## [REQUIRED WORK]
Return all lines of the data in which the string "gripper" occurs.

<<<<

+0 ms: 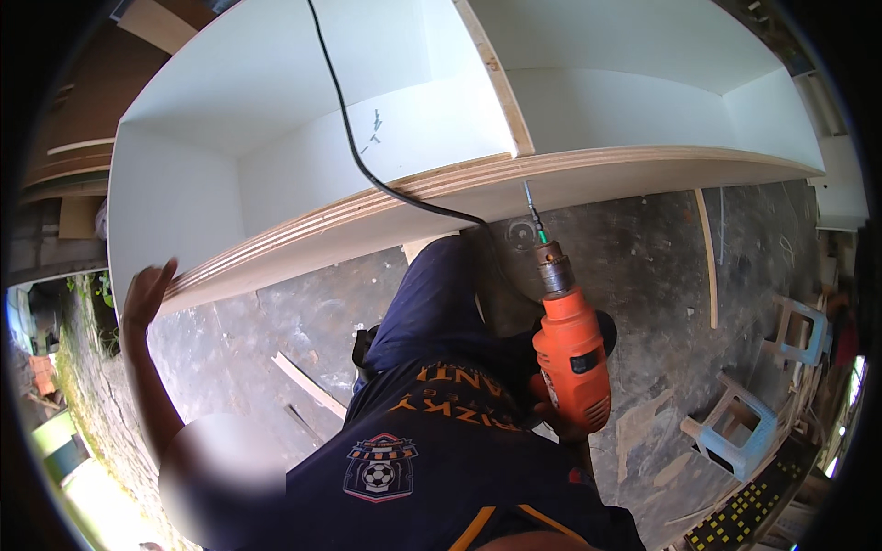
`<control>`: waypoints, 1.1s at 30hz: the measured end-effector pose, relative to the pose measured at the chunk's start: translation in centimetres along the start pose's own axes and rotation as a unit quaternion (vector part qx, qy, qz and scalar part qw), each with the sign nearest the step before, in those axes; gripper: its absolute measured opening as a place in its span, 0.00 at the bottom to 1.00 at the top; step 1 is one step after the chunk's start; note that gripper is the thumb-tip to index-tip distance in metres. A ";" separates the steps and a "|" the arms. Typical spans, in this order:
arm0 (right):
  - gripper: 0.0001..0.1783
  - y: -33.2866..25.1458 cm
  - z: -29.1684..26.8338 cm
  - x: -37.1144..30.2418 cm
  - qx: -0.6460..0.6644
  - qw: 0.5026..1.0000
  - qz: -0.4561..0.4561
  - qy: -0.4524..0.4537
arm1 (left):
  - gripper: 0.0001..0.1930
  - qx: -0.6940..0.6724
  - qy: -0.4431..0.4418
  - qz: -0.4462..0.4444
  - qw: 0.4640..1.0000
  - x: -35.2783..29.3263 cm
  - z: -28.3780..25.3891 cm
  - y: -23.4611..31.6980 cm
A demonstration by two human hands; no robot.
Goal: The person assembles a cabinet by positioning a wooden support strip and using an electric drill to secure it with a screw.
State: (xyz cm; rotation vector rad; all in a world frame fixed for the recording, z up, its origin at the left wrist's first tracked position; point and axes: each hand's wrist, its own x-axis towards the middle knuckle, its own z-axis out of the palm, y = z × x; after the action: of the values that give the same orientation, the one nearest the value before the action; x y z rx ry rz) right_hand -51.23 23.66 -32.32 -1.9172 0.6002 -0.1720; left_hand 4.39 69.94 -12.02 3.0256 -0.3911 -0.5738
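Note:
My right hand [551, 413] is wrapped round the handle of an orange power drill [577, 363], mostly hidden behind its body. From the drill's chuck a long bit [533, 207] points away from me, its tip at the wooden side of a white-lined cabinet [588, 188]; whether it touches cannot be told. My left hand [149, 289] is at the cabinet's near left corner with its fingers apart, beside or lightly against the edge. A black cord [344, 119] runs across the cabinet's open compartments and down over its near edge toward the drill.
A divider [496, 83] splits the cabinet, and small greenish bits [375, 127] lie inside the left part. Wood strips [707, 262] lie on the dark floor [643, 303]. Two light-blue stools [740, 432] stand at the right. Boards [83, 147] are stacked at the far left.

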 end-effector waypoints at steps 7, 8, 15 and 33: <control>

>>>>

## [ANSWER SECTION]
`<control>`: waypoints, 1.1s at 30hz: the measured end-effector pose, relative to the pose measured at the chunk's start: translation in centimetres along the start pose's own axes and rotation as a unit quaternion (vector part qx, qy, qz and scalar part qw), each with the sign nearest the step before, in those axes; gripper: its absolute measured opening as a place in its span, 0.00 at the bottom to 1.00 at the top; step 1 is one step after the chunk's start; note that gripper is the thumb-tip to index-tip distance in metres. A ";" separates the steps and a "|" the arms. Typical spans, in this order:
  - gripper: 0.0001..0.1783
  - gripper: 0.0001..0.1930

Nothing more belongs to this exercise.